Still hungry enough to try another dish and wanting to take advantage of this island restaurant gem, I ordered the scallop burger, expecting a hamburger-like patty made with chopped scallops.
Much to my delight when I opened the bun, staring up at me were six juicy scallops topped with a bright red tomato slice and homemade tartar sauce.
Manny got fish and chips graced with two slices of homemade rye bread.
After tasting the delicious bread, we asked Mel if we could purchase some more. She kindly gave us two plump whole wheat buns and a couple huge slices of rye, baked that very morning.
Our visit was complete when Dave “shucked” us into the PEI Oyster Society with the following pledge:
Cradled on the waves
I swear to honour
On this borrowed day
the PEI Oyster Society
by the grace
of this Salty Kiss.
How could we resist the red box on the side of the road that said, “Self Serve PEI potatoes, $4.00 for 5 lbs.” ? I hefted out the huge bag and dropped my two toonies into the honor-system slot.
I thought we bought them so I could have the bag as a souvenir, but Manny had other plans. He wanted a to have a potato marathon, starting with my fabulous garlic mashed potatoes. “Just think how good they will be with PEI potatoes,” Manny prompted. I despaired thinking about the boxes of Edward & Sons organic instant potatoes I ordered from Amazon to make my life on the road simpler, but wanting to be a good sport, I figured, “why not!” I washed off the thick layer of red dirt (caused by a high concentration of iron in the soil) and got to boiling them.
I whipped out my camper-sized blender, chicken broth and milk and went to work. An hour later we had hot turkey sandwiches, with Campbell’s gravy and homemade PEI mashed potatoes.
On the agenda the next day were Manny’s spectacular French fries. In his cute —sometimes maddening— Virgo way, Manny methodically cuts the spuds into thin strips each almost exactly the same size. He rinses them to wash out the excess starch and then soaks them in salted water for ten minutes to flavor them to perfection.

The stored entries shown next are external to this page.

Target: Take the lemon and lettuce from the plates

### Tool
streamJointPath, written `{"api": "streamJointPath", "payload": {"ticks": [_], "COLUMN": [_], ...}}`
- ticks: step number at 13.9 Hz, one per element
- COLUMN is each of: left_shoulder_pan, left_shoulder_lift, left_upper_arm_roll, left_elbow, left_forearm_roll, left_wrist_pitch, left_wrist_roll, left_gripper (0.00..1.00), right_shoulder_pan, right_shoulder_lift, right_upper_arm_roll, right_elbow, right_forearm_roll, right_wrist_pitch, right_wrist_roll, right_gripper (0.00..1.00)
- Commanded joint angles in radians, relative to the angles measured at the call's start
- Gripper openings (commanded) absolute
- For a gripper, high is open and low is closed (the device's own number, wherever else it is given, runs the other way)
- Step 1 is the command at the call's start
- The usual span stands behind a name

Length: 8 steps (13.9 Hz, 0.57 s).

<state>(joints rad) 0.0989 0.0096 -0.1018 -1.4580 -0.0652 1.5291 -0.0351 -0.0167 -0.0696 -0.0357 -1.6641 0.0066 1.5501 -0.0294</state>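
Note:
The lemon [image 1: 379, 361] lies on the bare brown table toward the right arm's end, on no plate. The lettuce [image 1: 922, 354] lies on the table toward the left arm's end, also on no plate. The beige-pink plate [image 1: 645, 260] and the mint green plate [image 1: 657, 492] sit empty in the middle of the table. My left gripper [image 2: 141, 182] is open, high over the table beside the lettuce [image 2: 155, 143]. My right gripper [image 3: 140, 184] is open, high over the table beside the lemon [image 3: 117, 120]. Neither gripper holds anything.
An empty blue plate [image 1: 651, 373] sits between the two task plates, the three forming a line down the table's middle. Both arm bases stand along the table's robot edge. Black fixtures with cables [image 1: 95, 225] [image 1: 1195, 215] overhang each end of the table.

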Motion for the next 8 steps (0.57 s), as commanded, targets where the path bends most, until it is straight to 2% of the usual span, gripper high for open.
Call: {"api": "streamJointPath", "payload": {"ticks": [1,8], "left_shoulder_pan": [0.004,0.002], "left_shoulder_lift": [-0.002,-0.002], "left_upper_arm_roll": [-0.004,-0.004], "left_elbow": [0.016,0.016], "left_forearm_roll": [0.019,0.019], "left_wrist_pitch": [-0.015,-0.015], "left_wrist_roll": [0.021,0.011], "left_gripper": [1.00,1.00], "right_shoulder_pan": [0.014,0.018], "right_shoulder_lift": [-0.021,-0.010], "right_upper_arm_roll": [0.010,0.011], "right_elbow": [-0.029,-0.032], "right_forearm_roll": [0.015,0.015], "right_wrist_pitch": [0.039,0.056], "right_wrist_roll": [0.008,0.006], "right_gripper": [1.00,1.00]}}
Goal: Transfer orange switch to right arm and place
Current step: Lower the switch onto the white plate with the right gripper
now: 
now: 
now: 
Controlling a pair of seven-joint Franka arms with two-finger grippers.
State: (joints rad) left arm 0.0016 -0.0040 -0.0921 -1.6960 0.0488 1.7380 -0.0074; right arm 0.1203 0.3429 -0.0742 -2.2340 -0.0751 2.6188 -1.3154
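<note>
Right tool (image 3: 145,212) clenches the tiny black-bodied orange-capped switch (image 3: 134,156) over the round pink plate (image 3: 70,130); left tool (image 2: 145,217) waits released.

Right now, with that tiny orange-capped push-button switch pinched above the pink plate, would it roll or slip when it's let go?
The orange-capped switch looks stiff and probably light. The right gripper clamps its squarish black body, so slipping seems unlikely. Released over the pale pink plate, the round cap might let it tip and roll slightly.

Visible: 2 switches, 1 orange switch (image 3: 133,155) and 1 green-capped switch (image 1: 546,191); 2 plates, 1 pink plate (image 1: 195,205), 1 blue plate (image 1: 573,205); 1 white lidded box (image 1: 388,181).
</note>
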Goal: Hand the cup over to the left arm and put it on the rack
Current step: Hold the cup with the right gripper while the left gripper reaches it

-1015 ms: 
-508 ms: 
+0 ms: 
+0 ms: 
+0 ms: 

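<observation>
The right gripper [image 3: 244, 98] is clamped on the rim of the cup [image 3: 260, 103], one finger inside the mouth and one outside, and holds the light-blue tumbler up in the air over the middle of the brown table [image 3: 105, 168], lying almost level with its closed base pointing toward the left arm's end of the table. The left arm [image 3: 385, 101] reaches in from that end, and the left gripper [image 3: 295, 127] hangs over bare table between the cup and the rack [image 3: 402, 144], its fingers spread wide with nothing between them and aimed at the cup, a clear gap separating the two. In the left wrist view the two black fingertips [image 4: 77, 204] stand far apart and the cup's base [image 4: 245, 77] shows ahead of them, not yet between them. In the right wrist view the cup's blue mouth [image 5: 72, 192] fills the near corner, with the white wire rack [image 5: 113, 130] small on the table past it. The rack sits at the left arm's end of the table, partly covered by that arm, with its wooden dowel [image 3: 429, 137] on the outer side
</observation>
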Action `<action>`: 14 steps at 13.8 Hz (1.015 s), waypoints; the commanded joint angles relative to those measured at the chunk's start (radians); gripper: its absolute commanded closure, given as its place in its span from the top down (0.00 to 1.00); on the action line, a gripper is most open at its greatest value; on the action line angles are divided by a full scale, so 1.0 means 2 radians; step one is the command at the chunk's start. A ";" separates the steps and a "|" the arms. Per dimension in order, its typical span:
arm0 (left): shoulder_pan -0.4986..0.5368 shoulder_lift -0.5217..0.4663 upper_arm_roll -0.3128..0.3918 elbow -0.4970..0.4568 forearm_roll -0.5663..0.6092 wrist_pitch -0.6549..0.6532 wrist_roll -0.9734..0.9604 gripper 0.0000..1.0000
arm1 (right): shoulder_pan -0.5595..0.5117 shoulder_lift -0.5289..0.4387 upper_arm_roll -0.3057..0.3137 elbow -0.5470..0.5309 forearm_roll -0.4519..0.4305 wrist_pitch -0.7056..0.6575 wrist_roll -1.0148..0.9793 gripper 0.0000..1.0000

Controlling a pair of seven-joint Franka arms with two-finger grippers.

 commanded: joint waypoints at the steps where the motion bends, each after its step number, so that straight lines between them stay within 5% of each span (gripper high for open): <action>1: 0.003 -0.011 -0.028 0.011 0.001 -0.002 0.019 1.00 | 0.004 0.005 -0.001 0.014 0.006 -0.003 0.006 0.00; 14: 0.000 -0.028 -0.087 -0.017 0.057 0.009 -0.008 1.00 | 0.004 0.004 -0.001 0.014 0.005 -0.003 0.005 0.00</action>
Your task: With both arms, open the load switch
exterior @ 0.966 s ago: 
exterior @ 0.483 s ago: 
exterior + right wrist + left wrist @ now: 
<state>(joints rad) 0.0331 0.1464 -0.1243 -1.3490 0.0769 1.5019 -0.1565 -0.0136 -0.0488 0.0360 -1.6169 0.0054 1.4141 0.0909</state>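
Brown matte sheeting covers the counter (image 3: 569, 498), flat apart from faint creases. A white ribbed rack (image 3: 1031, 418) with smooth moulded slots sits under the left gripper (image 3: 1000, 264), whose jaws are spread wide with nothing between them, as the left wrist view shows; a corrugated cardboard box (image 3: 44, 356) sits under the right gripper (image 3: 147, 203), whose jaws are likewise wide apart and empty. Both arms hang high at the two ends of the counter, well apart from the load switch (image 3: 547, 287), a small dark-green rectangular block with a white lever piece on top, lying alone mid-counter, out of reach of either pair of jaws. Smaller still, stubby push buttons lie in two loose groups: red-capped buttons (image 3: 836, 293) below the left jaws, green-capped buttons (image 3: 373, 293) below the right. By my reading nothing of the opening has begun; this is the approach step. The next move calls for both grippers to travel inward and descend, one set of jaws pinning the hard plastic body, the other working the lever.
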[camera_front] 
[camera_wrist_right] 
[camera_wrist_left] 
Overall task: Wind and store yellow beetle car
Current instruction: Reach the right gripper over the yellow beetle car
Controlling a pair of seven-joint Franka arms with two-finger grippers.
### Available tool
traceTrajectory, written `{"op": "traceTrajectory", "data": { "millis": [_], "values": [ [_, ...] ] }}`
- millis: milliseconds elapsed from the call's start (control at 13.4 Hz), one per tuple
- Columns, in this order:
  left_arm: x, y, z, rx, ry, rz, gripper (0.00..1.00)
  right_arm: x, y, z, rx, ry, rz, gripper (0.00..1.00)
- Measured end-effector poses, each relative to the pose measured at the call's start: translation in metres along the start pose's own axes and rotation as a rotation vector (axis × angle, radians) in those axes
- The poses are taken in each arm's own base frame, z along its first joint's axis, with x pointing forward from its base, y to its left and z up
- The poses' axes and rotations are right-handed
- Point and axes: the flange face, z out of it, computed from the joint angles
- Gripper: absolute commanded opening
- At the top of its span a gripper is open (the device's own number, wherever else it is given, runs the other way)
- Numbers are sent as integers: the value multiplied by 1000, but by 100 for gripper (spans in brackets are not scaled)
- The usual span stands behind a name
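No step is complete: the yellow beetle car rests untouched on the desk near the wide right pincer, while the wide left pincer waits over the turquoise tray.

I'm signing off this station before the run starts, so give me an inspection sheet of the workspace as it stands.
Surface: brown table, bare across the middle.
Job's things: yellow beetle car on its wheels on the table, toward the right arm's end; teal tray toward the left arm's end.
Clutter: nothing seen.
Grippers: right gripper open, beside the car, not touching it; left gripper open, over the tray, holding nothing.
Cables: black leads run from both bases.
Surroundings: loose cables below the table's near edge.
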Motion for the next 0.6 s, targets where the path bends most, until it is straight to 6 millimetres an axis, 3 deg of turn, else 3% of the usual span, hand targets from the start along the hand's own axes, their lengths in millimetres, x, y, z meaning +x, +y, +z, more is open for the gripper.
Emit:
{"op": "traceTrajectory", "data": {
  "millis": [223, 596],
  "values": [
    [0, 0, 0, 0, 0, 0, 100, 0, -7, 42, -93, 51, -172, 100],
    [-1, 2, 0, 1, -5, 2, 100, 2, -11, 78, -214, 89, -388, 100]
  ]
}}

Sure that his canola oil is piping hot, he lays the finely cut potatoes in and fries them until they are golden brown and crunchy crisp. Divine! Along with the fresh grass fed PEI hamburgers served on Mel’s homemade buns, and washed down with the Island’s own Beach Chair beer, we were in PEI paradise.
Were the PEI potatoes better than Idaho’s? You’ll have to come to Prince Edward Island and be your own judge.